Large language models (LLMs) have emerged as powerful tools to assist in the research landscape. However, the technology is not without it’s limitations.
Objective
In this presentation, we will present a real-world example of a manuscript that our team submitted for peer-review, and the anonymised responses we got back from the peer-reviewers themselves. We will discuss how we suspected the likelihood that an LLM was used in the peer-review process and the ethical considerations of engaging with an LLM as a peer-reviewer.
Methods
Following return of a manuscript that was submitted for peer-review, and the comments that left by the peer-reviewers, we uploaded the same manuscript submitted to the journal to three LLMs, Chat-GPT 4.0, Gemini 1.5Pro, DeepSeek-V3, accessed on January 29th, 2024. Several prompts were asked of the LLM’s to peer-review the document, which were compared to the comments left by the peer-reviewers.
Results
Several comments left by the peer-reviewer were near identical to the comments left by the LLMs. The comments left by the peer-reviewer were also structured the same way that the LLMs presented their critiques. These comments will be presented in full during the presentation.
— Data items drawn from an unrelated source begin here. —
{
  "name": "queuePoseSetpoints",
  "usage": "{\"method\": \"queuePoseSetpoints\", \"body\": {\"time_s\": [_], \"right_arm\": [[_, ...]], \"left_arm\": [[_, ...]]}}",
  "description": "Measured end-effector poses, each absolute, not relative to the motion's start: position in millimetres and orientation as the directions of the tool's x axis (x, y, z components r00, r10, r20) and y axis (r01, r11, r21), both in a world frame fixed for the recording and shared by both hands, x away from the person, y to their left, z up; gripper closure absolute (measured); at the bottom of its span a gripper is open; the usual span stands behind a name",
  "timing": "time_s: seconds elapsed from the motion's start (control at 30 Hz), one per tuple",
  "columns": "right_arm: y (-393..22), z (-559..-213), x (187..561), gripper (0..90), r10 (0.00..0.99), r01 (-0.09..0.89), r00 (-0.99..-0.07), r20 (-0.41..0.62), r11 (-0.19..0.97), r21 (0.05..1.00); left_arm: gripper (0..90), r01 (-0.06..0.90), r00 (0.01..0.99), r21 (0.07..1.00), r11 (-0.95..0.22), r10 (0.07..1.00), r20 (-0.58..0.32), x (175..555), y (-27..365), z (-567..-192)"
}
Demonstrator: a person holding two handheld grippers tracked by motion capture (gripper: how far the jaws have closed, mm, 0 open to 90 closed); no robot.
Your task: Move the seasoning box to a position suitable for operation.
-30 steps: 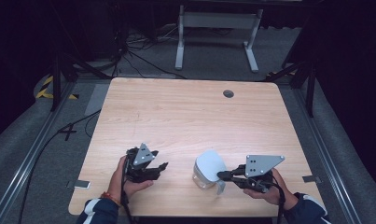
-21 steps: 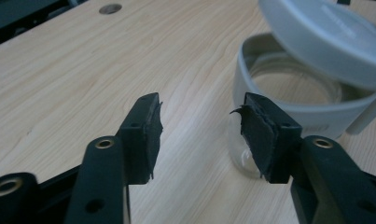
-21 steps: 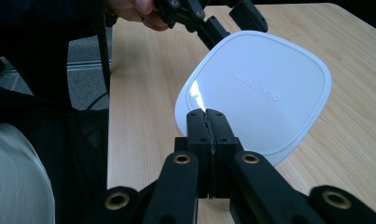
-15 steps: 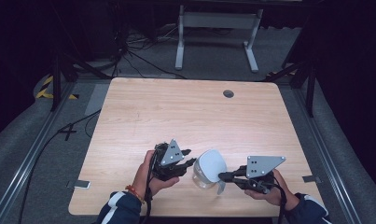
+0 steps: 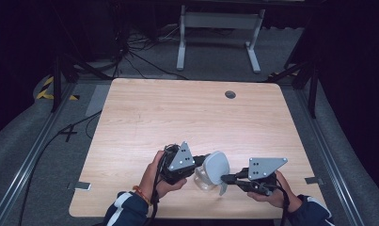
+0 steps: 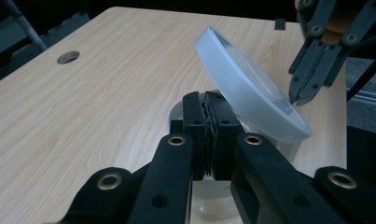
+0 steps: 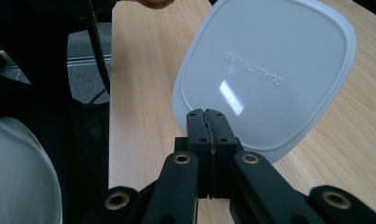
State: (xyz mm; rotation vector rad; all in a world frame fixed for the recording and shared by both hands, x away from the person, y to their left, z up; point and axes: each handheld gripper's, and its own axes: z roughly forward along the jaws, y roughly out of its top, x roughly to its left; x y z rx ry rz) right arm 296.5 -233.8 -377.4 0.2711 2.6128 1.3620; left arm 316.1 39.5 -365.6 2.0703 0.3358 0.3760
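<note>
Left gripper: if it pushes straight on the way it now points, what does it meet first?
Probably the tilted white lid, just past the left gripper, above the clear container; depth is unclear.

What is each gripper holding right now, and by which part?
The right gripper pinches the white lid by its rim, tilted. The left gripper is clamped on the container wall beneath.

Lid (image 5: 217, 166): pale grey-white translucent plastic, rounded-square, raised rim, embossed lettering "QUALITY LIFE" on its flat face (image 7: 265, 70). Off the container and tilted steeply, one edge low, the other lifted clear.

Container (image 5: 205, 180): clear plastic tub, standing upright on the table near the front edge, directly beneath the lid's lower edge (image 6: 209, 205). Mouth partly uncovered; contents cannot be made out.
</note>
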Motion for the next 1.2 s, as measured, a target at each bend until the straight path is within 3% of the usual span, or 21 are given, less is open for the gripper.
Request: {"method": "queuePoseSetpoints", "body": {"time_s": [0.97,1.2], "right_arm": [[-248.4,-389.8,295.4,89.9,0.274,0.123,-0.96,-0.057,0.595,0.794],[-249.8,-389.5,297.0,89.8,0.277,0.121,-0.959,-0.062,0.596,0.794]], "left_arm": [[86.3,0.001,0.953,0.852,-0.524,0.259,0.158,295.1,-8.8,-356.1],[84.4,0.007,0.948,0.85,-0.527,0.275,0.163,298.3,-4.8,-355.9]]}}
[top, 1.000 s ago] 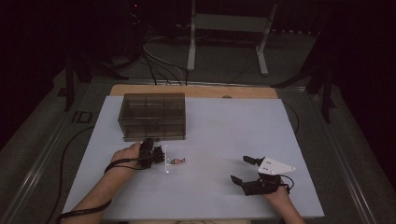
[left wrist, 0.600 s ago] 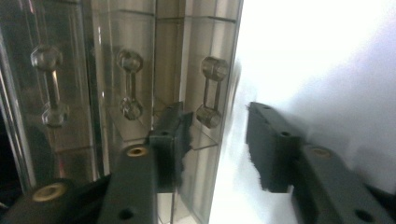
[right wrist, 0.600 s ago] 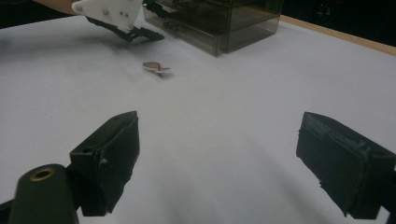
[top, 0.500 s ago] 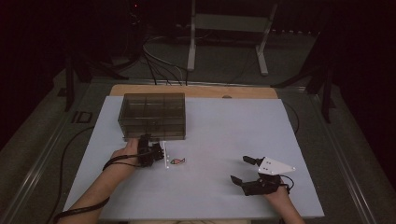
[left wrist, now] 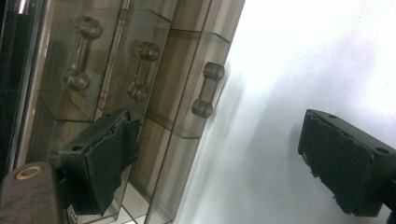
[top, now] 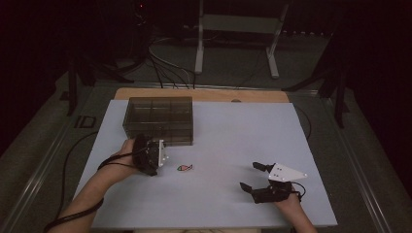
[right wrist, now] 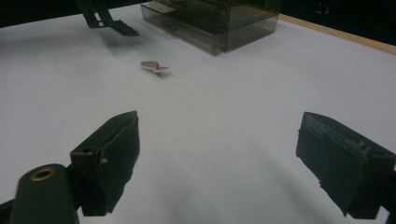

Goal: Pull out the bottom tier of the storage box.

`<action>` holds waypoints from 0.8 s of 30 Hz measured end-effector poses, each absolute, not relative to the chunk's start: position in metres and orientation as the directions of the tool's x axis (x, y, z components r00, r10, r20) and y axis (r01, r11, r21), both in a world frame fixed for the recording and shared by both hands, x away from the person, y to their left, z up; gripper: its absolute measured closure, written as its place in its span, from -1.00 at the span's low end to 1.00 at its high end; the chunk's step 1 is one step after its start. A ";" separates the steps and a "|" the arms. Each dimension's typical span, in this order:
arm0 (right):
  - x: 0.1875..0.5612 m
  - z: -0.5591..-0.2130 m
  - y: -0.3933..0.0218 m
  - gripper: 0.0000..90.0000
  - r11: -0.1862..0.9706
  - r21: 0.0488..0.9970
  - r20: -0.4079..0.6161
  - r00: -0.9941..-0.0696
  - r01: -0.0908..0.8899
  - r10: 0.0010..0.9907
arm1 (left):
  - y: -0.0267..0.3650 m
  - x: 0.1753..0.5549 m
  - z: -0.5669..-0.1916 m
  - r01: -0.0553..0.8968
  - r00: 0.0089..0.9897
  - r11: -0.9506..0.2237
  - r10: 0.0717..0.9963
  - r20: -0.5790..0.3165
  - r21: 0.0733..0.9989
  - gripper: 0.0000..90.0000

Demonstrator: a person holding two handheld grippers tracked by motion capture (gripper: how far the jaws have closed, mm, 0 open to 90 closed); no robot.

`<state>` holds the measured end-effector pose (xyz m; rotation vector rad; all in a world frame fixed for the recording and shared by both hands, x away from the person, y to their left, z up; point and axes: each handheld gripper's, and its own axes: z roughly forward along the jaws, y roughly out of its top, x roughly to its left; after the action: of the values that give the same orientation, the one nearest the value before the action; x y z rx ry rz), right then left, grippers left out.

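- My left gripper (top: pixel 163 151) hangs just off the front of the smoky clear drawer box (top: pixel 159 118), near the desk's left edge. Its jaws have just been opening and now stand wide with nothing between them.
- In the left gripper view, the drawer fronts with their small dumbbell handles (left wrist: pixel 207 89) sit straight ahead, and one pad (left wrist: pixel 109 163) overlaps the box face. I can't tell whether it touches.
- The small fish-shaped piece (top: pixel 184 168) lies flat on the white desk (top: pixel 233 136), just right of my left gripper and a little toward the near edge, apart from the box.
- My right gripper (top: pixel 252 177) rests low toward the near right corner, jaws spread and empty, well away from the fish.
- Risks, as I judge them:
  - The fish is thin and flat. Pads coming down off-centre could skid it across the smooth sheet, or pinch only its tail and drop it on the lift.
  - The left gripper is tight against the box, so a careless swing could knock a handle or shove the whole box toward the far edge.
  - The drawers look closed, so the fish has nowhere to go until one is pulled out.
- Around the desk, cables and stand legs lie on the dark floor beyond the far edge, clear of both hands.
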<state>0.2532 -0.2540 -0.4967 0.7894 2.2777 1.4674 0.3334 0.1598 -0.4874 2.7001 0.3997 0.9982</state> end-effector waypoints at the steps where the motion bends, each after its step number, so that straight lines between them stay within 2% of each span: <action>1: 0.253 -0.497 -0.254 -0.70 0.321 0.906 0.030 -0.797 0.277 0.603 | 0.162 0.334 -0.485 0.175 0.745 -0.930 0.340 0.574 0.323 -0.79; 5: 0.253 -0.497 -0.254 -0.70 0.320 0.906 0.028 -0.797 0.275 0.604 | 0.172 0.339 -0.481 0.204 0.794 -0.911 0.369 0.483 0.359 -1.00; 10: 0.253 -0.497 -0.254 -0.70 0.320 0.906 0.029 -0.797 0.276 0.604 | 0.183 0.344 -0.476 0.226 0.822 -0.884 0.398 0.408 0.409 -1.00; 17: 0.253 -0.497 -0.254 -0.70 0.321 0.906 0.028 -0.797 0.275 0.603 | 0.195 0.345 -0.472 0.223 0.860 -0.866 0.391 0.327 0.448 -1.00; 24: 0.253 -0.497 -0.254 -0.70 0.322 0.906 0.029 -0.797 0.276 0.603 | 0.206 0.347 -0.470 0.219 0.875 -0.840 0.394 0.282 0.497 -1.00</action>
<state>0.2531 -0.2542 -0.4966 0.7876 2.2780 1.4665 0.3469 0.2064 -0.4698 2.5849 0.4482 0.5221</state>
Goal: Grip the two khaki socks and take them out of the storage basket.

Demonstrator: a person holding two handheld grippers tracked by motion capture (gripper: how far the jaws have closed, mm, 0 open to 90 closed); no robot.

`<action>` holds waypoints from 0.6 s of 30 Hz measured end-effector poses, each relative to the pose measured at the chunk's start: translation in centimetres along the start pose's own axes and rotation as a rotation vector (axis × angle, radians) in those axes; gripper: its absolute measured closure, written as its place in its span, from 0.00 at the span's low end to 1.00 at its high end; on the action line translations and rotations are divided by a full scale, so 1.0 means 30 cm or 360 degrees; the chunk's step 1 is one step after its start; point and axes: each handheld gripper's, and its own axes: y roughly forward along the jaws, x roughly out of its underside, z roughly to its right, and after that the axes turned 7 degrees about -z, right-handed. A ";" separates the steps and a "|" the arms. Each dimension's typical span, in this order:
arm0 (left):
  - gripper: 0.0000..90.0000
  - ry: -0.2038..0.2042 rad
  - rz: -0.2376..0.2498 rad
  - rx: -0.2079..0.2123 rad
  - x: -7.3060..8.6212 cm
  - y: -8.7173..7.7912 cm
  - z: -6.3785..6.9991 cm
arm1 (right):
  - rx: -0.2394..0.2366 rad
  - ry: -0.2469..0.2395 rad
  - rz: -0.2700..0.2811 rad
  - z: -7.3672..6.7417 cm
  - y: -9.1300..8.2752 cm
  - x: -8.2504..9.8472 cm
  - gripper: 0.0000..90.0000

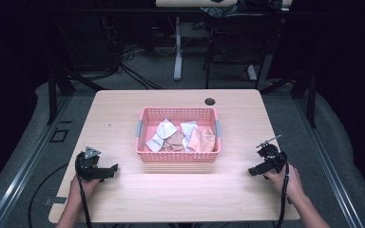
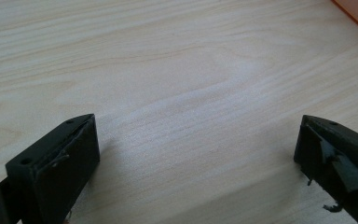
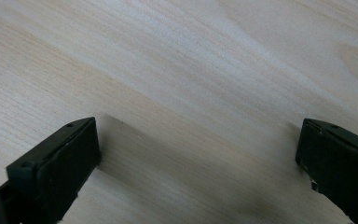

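1. Item — pink basket (image 1: 178, 156), mesh-walled plastic with grey side handles, stood at the middle of the tabletop (image 1: 123, 199), between the two grippers and well apart from both.
2. Contents — crumpled cloths (image 1: 180, 136) in white, tan and peach, heaped loosely inside. Judged soft, light and limp; a pinch on a raised fold near the top of the heap would likely serve best, and neighbouring pieces might drag along.
3. Basket itself judged light and fairly stiff; it could slide if a cloth snagged the mesh.
4. Left gripper (image 1: 108, 171) — held low over the near-left tabletop, fingers (image 2: 60, 172) spread wide, nothing between them but bare wood.
5. Right gripper (image 1: 253, 171) — near-right, fingers (image 3: 56, 168) likewise spread wide and empty.
6. Room — open wood on every side of the basket; the near edge lay close behind both hands, and a cable hole (image 1: 210, 101) sat beyond the far rim.
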 end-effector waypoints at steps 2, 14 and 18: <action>0.00 0.0001 -0.0001 0.0000 0.000 0.000 0.000 | -0.0018 0.0045 0.0065 -0.005 0.010 0.004 0.00; 0.00 0.0000 -0.0001 0.0000 0.000 0.000 0.000 | -0.0007 -0.0003 -0.0009 0.000 0.000 -0.003 0.00; 0.00 0.0000 0.0000 0.0000 0.000 0.000 0.000 | 0.0015 -0.0004 -0.0020 -0.001 -0.001 -0.008 0.01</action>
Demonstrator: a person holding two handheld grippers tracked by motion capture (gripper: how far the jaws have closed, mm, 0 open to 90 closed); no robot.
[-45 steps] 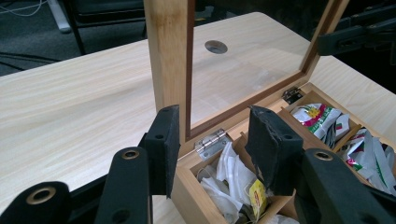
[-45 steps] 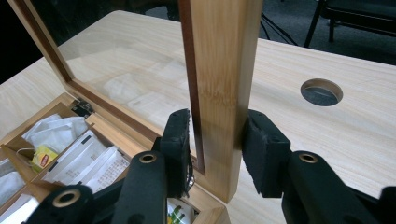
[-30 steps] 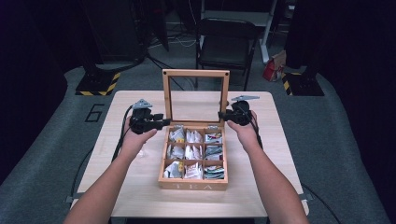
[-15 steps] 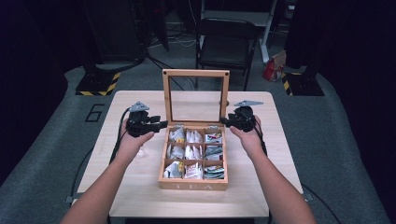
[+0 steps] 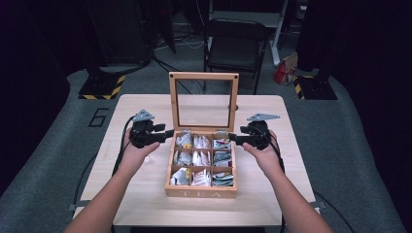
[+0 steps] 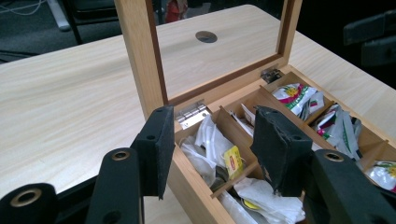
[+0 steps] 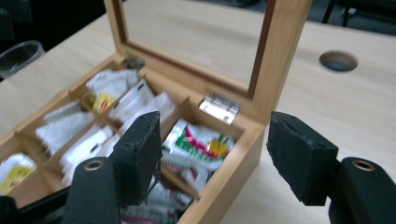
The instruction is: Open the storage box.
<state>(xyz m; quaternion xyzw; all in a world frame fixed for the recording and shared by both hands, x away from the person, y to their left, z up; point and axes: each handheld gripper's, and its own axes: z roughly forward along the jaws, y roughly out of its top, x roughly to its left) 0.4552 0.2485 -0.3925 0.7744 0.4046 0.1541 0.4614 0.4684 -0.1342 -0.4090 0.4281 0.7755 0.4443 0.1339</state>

Discussion for scientific abstracts
LLMs have vastly improved research productivity in their short existence, however they are limited in numerous ways that need a nuanced discussion before their implementation as a standard tool to assist in peer-review can be further explored.
Paper Number
39
Biography
Dr. Tim Barker is a senior research fellow within Health Evidence Synthesis, Recommendations and Impact (HESRI) and is the deputy-director of the Adelaide GRADE Centre. He is a research methodologist, systematic reviewer and clinical epidemiologist. Tim has experience in multiple evidence synthesis types and methodologies and has been internationally accredited (INGUIDE - Level III) to serve as a research methodologist and chair in the development of clinical practice guidelines.